My first reaction to reading this – and the first reaction for many of you, I’m sure – was, “Oh, no, here we go again.” Six years ago, Allard Baird made it clear that he prioritized getting a third baseman and a catcher for Carlos Beltran. He managed to fill the positions he wanted, landing Mark Teahen and John Buck, but he did so in the place of getting the most talent that was offered him. (There is strong circumstantial evidence that the Yankees offered Robinson Cano, for instance.)

At first glance, this smacks of the same thing: Moore feels like he needs specific positions filled (this time around, it’s up-the-middle talent), and will trade Greinke for the best package of talent that fits his presumed needs, rather than the best package of talent overall.

But it’s not quite that simple. For one thing, there actually is something to the notion that a team in the Royals’ position is better off focusing on specific needs rather than simply getting the best overall player. As Bill James wrote a quarter-century ago, there are two stages to any rebuilding project. Stage 1 is to get the most talent into the organization possible. Stage 2 is to arrange that talent into the framework of a major-league roster.

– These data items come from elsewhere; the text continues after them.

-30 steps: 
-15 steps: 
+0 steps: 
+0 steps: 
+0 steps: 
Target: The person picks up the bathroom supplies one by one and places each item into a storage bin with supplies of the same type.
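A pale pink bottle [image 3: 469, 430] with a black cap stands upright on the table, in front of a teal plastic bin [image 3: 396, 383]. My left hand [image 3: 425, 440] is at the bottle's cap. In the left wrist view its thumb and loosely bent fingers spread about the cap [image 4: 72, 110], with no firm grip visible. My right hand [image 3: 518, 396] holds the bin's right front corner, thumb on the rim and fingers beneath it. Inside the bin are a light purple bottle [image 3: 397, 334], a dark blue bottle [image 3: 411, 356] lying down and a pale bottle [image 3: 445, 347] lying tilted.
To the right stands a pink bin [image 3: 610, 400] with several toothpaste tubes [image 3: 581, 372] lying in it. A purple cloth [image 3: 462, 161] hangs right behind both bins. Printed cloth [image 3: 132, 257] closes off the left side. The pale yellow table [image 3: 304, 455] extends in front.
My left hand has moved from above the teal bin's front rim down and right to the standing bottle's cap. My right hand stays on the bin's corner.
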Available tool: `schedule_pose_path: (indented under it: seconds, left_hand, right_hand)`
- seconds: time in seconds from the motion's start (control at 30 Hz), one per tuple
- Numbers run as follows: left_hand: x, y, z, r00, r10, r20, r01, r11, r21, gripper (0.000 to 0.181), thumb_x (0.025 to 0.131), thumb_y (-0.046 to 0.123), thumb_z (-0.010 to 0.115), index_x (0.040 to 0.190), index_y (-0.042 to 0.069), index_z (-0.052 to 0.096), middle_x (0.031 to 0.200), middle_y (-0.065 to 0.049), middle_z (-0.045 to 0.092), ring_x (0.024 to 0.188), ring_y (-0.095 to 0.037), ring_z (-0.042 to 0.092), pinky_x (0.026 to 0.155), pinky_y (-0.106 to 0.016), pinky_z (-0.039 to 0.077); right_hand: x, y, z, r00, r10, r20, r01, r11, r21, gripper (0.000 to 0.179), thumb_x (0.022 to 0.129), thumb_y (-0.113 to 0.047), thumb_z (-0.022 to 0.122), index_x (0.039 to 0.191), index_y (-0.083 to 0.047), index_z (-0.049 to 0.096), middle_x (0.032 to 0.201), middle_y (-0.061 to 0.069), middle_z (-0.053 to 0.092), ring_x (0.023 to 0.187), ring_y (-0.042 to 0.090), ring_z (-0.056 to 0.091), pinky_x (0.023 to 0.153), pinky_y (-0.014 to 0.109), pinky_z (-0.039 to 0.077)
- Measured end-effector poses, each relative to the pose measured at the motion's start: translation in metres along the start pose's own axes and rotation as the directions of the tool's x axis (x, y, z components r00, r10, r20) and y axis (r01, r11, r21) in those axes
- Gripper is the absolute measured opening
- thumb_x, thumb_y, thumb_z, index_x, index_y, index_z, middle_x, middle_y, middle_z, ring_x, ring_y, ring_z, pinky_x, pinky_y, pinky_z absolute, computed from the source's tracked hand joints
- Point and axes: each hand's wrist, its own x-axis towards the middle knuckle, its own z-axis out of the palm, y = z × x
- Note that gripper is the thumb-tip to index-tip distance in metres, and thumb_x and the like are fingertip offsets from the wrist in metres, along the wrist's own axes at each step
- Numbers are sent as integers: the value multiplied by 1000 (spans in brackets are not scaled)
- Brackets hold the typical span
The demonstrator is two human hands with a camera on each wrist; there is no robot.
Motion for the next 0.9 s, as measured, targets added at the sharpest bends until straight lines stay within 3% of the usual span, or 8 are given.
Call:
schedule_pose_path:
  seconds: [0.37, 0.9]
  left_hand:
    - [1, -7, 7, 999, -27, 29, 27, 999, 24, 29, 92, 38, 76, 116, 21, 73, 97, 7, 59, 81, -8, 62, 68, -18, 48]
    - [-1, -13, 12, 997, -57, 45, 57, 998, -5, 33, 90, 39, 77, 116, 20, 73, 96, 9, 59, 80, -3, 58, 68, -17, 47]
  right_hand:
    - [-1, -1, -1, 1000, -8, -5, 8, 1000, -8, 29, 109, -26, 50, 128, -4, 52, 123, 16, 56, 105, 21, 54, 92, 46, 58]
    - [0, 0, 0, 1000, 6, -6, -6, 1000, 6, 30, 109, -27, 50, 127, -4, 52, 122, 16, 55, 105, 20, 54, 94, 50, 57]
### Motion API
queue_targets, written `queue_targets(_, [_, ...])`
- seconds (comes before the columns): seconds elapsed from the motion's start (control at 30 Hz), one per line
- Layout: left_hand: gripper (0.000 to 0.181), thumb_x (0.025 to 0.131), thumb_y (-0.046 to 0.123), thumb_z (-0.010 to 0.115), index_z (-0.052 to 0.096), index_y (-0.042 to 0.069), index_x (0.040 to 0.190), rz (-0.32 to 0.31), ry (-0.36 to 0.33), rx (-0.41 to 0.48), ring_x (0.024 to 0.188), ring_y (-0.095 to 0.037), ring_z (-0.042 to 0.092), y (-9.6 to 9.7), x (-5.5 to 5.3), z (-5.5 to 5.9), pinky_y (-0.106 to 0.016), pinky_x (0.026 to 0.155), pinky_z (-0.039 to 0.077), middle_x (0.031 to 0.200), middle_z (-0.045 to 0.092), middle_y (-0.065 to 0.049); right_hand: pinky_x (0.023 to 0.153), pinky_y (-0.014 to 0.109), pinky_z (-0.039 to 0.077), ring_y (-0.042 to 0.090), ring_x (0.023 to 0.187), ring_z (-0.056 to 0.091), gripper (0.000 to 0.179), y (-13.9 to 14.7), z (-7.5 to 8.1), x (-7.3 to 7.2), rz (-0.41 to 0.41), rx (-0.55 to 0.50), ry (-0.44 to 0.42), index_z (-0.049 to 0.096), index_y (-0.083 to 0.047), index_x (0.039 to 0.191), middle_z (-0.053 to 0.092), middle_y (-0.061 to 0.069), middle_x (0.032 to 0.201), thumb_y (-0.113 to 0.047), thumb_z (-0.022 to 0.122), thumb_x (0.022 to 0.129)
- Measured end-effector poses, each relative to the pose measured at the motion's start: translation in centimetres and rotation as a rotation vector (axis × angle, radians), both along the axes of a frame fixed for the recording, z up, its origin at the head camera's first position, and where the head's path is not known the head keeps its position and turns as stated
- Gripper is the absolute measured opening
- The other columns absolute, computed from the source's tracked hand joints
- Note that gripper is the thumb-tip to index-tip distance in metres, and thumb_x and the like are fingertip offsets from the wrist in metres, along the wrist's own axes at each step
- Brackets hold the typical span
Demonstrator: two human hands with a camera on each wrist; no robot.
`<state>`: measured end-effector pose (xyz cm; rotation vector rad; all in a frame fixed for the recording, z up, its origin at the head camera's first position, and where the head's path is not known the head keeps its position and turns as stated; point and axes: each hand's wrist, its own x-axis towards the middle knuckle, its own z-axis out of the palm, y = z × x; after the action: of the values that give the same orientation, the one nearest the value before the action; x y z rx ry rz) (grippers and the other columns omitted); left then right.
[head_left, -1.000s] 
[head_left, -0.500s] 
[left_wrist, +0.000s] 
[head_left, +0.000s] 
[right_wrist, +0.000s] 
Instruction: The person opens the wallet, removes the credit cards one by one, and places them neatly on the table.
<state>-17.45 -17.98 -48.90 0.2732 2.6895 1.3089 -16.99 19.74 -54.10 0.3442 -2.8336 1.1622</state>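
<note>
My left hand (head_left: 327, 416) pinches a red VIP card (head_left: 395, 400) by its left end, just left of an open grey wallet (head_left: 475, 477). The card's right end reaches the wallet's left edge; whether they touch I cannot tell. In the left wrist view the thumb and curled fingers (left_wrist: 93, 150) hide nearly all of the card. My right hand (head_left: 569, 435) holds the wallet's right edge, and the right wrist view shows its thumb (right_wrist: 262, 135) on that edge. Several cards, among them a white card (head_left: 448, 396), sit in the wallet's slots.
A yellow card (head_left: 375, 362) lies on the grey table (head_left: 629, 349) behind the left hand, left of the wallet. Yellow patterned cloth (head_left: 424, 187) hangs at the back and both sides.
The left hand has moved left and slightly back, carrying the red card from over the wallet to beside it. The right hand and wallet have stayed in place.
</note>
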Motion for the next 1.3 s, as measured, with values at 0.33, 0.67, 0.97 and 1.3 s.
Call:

In 2004, the Royals were clearly still in Stage 1, which made Baird’s insistence on getting players to fill specific positions that much more maddening. The best thing you can say about the Moore administration is that, unlike their predecessors, they have completed Stage 1. They have the best farm system in baseball. As such, they have to start thinking about Stage 2 – if they want to compete in 2012, they have to actually put together a complete roster that can win. Acquiring another first baseman who can mash just isn’t going to help the team right now, not with Billy Butler and Kila Ka’aihue and Eric Hosmer. To a lesser extent, I don’t think the Royals need to target a top-tier left-handed starter. All things equal, I’d much rather the Royals acquire a shortstop or centerfielder than a first baseman.

But things are rarely equal, and in general, the Royals should always be looking for the most talent available. For one thing, there is a mechanism that teams can use to shape their roster when they have an excess of talent at one position and a dearth of talent at another. It’s called a trade. I’ve been writing for at least the past year that at some point, Moore is going to need to package some of expendable players to fill in the holes elsewhere. The most likely target would be Kila Ka’aihue, if he hits well next season and Eric Hosmer is ready, but the Royals also have a few extra second baseman they can afford to part with. If the Royals are blown away by an offer, they need to take it no matter what positions they fill, and work out the details later.

But the main reason I’m not that concerned about Moore’s comments – yet – is that unlike with Beltran, the Royals’ options aren’t simply to accept Trade Offer A or Trade Offer B. They have the option of simply keeping Greinke, which is an infinitely preferable choice than accepting a lowball offer.

So I read Moore’s comments to say, in order for the Royals to trade Greinke, they have to get a ton of talent AND that talent has to fit the mold of the team. If either requirement is not met, then they’ll simply hold onto him for now. They have a default option, and it’s a good one. Which is why, while I’m sure the Royals are willing to trade him, and would even prefer to trade him, I’m far from sure that they actually will.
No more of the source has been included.